Cesar Chavez: His Lifelong Links With Cooperatives

When Cesar Chavez died on April 23, 1993 the cooperative movement lost one of its great believers. From the moment Cesar became an organizer in his early twenties until the end of his life he was a strong supporter of cooperatives and credit unions. Were it another era, and were it not for the tremendous toll of time imposed by the needs of the United Farm Workers Union, Cesar would likely have been a great co-op leader.

Fred Ross, in the prologue to Jacques Levy's book, Cesar Chavez: Autobiography Of La Causa, recounted a house meeting he attended in 1962 where Cesar outlined the need to be organized. When one of the farmworkers at the meeting asked how they could get through the winter with plenty of bills and no work, Cesar replied, "We could have what they call a credit union. It's just like a worker's bank. During the season, each worker loans a little to the bank and learns to save that way, even if it's only a tiny amount. Then in winter, the bank makes loans to the worker at a very low interest."

The next question had to do with death and the cost of burials. Cesar answered, "For that, there could be group burial insurance. There is a law now where a lot of people all doing the same kind of work can all join a burial plan together through their own organization and pay a little each month to cover all the members of the family."

Later that year, Cesar brought to an end the first stage of what would be called La Causa (The Cause). In 86 days he had covered 14,867 miles and met with 2000 farmworkers in the fields and in their houses -- a dry and dusty sample of almost every town in California's Central Valley.

The next step was to hold a meeting and invite everyone he had talked with. At that meeting in Fresno in 1962, the National Farm Workers Association, a service cooperative for farm workers was formed. Two hundred farmworkers attended to approve a constitution that placed heavy emphasis on ". . building a credit union, cooperative, and other self-help projects." Cesar believed that farmworkers would rally around an organization which provided needed services and was not just a union. He never gave up that vision of self-help and community.

Cesar and his wife Helen, who had organized co-ops and credit unions in the 1950s, began to organize in Tulare County. They set up services such as a death-benefit program, a credit union, and a co-op. Helen worked at the counter and sold oil and tires to the members cheaper than anywhere in Delano.

When the grape boycott was launched in 1968, many of the country's consumer food cooperatives joined in. The Santa Monica Co-op, where I was a board member, was the only market in the Los Angeles region which honored the boycott. Later, it was the food co-ops in the USA, Canada, Britain and Sweden that were the only supermarkets to support the grape boycott and then the Gallo boycott. In fact, it was at the request of the Berkeley Co-op in the early 1980s that Cesar formally called an end to the boycott.

In the 1980s, the Union supported the development of four new farmworker cooperatives in Santa Cruz County. The leaders of the cooperatives all came out of the UFW organization. They too wanted to go beyond working for next to nothing, to being their own boss. Although none of the co-ops survived for longer than five years, they did prove that they knew how to farm effectively. Their key problems were too little capital, the sizeable cost of startup and the limitations of cooperative farming. It was clear from what Cesar said and did that economic self-help was the next step for the members of the union. However, organizing them into a union had to come first. Without organization their labor would mean nothing.

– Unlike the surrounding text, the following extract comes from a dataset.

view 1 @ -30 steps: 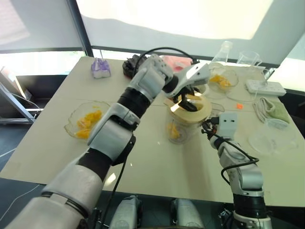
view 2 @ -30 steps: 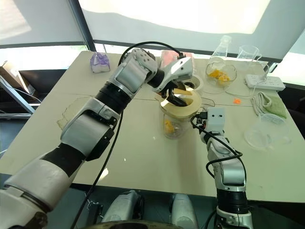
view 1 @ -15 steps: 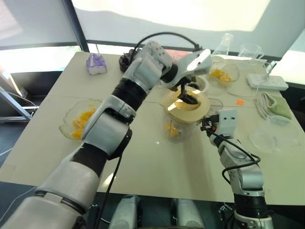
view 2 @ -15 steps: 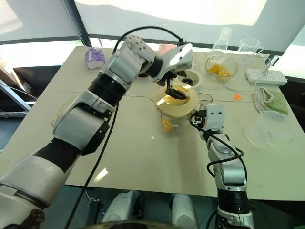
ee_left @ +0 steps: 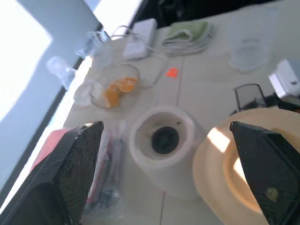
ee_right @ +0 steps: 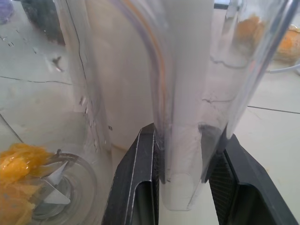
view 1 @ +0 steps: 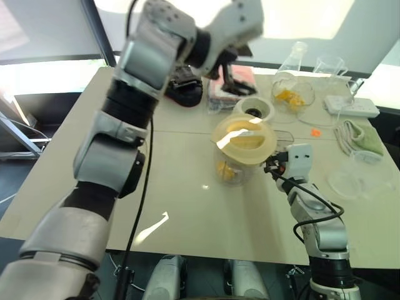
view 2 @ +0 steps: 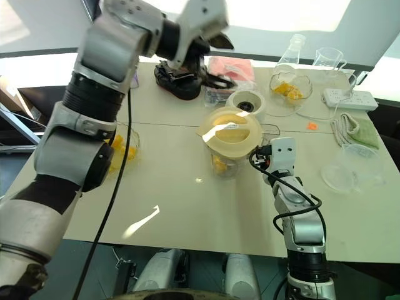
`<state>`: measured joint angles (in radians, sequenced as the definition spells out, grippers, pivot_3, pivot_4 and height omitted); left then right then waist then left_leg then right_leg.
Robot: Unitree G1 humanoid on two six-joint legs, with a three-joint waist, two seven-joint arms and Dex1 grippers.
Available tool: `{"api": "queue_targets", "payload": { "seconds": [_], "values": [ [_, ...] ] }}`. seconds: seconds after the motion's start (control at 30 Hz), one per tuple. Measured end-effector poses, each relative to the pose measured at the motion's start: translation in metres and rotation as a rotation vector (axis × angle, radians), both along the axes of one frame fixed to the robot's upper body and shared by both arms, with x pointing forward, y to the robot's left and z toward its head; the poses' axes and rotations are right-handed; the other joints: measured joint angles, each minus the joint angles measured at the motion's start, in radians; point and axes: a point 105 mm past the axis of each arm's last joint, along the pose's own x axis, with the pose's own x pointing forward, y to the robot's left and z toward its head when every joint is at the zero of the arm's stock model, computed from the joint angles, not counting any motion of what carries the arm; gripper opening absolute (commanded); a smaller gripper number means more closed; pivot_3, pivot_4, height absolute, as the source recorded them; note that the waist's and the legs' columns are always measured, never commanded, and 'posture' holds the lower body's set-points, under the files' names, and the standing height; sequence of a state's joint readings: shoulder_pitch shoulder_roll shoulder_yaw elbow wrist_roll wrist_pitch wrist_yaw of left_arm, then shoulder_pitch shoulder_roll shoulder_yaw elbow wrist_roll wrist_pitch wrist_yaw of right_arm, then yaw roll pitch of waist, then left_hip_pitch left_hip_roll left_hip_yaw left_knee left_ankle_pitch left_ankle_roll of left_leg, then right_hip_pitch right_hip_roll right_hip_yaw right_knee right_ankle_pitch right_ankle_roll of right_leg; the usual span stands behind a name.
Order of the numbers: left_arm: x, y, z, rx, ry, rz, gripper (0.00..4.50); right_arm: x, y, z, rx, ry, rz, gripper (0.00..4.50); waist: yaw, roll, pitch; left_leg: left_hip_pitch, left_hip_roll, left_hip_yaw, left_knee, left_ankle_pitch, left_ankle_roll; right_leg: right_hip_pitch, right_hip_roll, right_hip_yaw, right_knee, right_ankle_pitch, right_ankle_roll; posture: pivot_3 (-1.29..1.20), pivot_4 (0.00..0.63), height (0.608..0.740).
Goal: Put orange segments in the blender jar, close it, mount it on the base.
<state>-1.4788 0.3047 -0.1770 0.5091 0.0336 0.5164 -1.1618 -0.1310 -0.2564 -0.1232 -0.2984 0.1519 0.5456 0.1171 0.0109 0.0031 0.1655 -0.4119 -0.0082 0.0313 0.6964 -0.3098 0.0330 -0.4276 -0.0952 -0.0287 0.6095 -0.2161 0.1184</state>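
The blender jar (view 1: 240,164) stands mid-table with a flat cream lid (view 1: 244,139) lying on its mouth. Orange segments (view 1: 226,170) lie at its bottom, also seen beside the blade as orange segments (ee_right: 18,165). My right gripper (ee_right: 185,178) is shut on the jar's clear side handle (ee_right: 187,112), one finger on each side of it. High above the table, my left gripper (ee_left: 164,125) is open and holds nothing. It looks down on the base (ee_left: 164,140), a cream cylinder with a dark socket that stands just behind the jar, base (view 1: 254,110).
A glass bowl of orange segments (view 1: 290,97) sits at the back right, by a flask (view 1: 294,60) and a beaker (view 1: 328,67). Another bowl of segments (view 2: 122,147) is on the left. A power strip (view 1: 350,107), green cloth (view 1: 362,141) and clear dish (view 1: 362,179) lie right.
My left gripper has lifted off the lid and risen high above the table, open. The lid stays on the jar. The right gripper keeps its hold on the handle.
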Motion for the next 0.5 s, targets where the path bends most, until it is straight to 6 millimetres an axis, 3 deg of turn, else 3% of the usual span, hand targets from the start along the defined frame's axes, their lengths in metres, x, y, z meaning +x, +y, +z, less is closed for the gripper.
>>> {"api": "queue_targets", "payload": {
  "seconds": [0.07, 0.17, 0.27, 0.37, 0.5],
  "values": [
    [0.009, 0.025, -0.014, -0.097, 0.04, 0.055, 4.48, -0.001, -0.003, 0.0, 0.014, 0.002, -0.005, 0.84, -0.001, 0.002, -0.001, 0.002, 0.0, 0.001, 0.0, 0.0, 0.0, 0.0, 0.0, 0.001, 0.003, -0.001, 0.0, 0.0, 0.15, 0.74],
    [0.014, 0.059, -0.066, -0.187, 0.198, 0.135, 4.48, -0.005, -0.017, 0.004, 0.036, 0.008, -0.037, 0.84, -0.002, 0.003, 0.002, 0.001, 0.0, 0.001, 0.0, 0.003, -0.005, 0.0, -0.001, 0.001, 0.004, -0.001, 0.0, 0.0, 0.15, 0.74],
    [0.003, 0.075, -0.111, -0.235, 0.31, 0.186, 4.48, -0.012, -0.028, 0.014, 0.058, 0.013, -0.045, 0.84, 0.0, 0.001, 0.007, 0.0, 0.0, 0.0, 0.0, 0.003, -0.006, -0.001, -0.001, 0.001, 0.004, -0.001, 0.0, 0.0, 0.15, 0.74],
    [-0.008, 0.08, -0.125, -0.277, 0.336, 0.219, 4.48, -0.019, -0.021, 0.034, 0.111, -0.022, 0.02, 0.84, 0.0, 0.001, 0.008, 0.0, 0.0, 0.0, 0.0, 0.004, -0.006, -0.001, -0.001, 0.001, 0.004, -0.001, 0.0, 0.0, 0.15, 0.74],
    [-0.025, 0.085, -0.145, -0.402, 0.366, 0.24, 4.48, -0.03, -0.026, 0.077, 0.11, -0.084, 0.09, 0.84, 0.002, 0.002, 0.008, 0.001, 0.0, 0.0, 0.0, 0.004, -0.006, 0.0, -0.002, 0.001, 0.004, 0.0, -0.001, 0.0, 0.15, 0.74]
  ]
}}
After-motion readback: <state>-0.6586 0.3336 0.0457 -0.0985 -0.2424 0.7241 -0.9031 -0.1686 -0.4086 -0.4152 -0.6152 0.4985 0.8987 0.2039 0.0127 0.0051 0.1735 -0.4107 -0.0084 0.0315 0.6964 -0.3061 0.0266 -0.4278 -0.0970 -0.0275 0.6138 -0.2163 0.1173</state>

In the final chapter of Levy's book, Chavez talked about the future: "Political power is not enough. Although I've been at it for some thirty years, all the time and money and effort haven't brought about any significant change whatsoever. Effective political power is never going to come, particularly to minority groups, unless they have economic power. And however poor they are, even the poor people have to organize economic power."

"Political power by itself, as we've tried to fathom it and to fashion it, is . . . like striking a match that goes out. Economic power is like having a generator to keep that bulb burning all the time. So we have to develop economic power to assure a continuation of political power."

"I'm not advocating black capitalism or brown capitalism. At the worst it gets a black to exploit other blacks, or a brown to exploit others. At the best it only helps the lives of a few. What I'm suggesting is a cooperative movement."

In the spring of 1992, Cesar was invited to Madrid to be honored for his work by the Spanish Government. While in Spain, he visited the successful Mondragon cooperative system which thrives in the economically neglected Basque province. Begun in 1952, the Mondragon co-ops today employ 25,000 people in over 100 different enterprises and are one of the stars of Spain's emerging economy.

Cesar had been interested in the Mondragon system because it paralleled his thinking about how to raise the economic standards of poor people through organization and cooperative economic development: cooperatives taking advantage of technology and machinery to raise their members' standard of living. Cooperatives like those in Mondragon where they are an integral part of community life. Cooperatives which focus on technical education to get their members the best opportunities. Cooperatives which highlight the culture and strengths of their people. Mondragon had become Cesar's model of how a society should develop its people.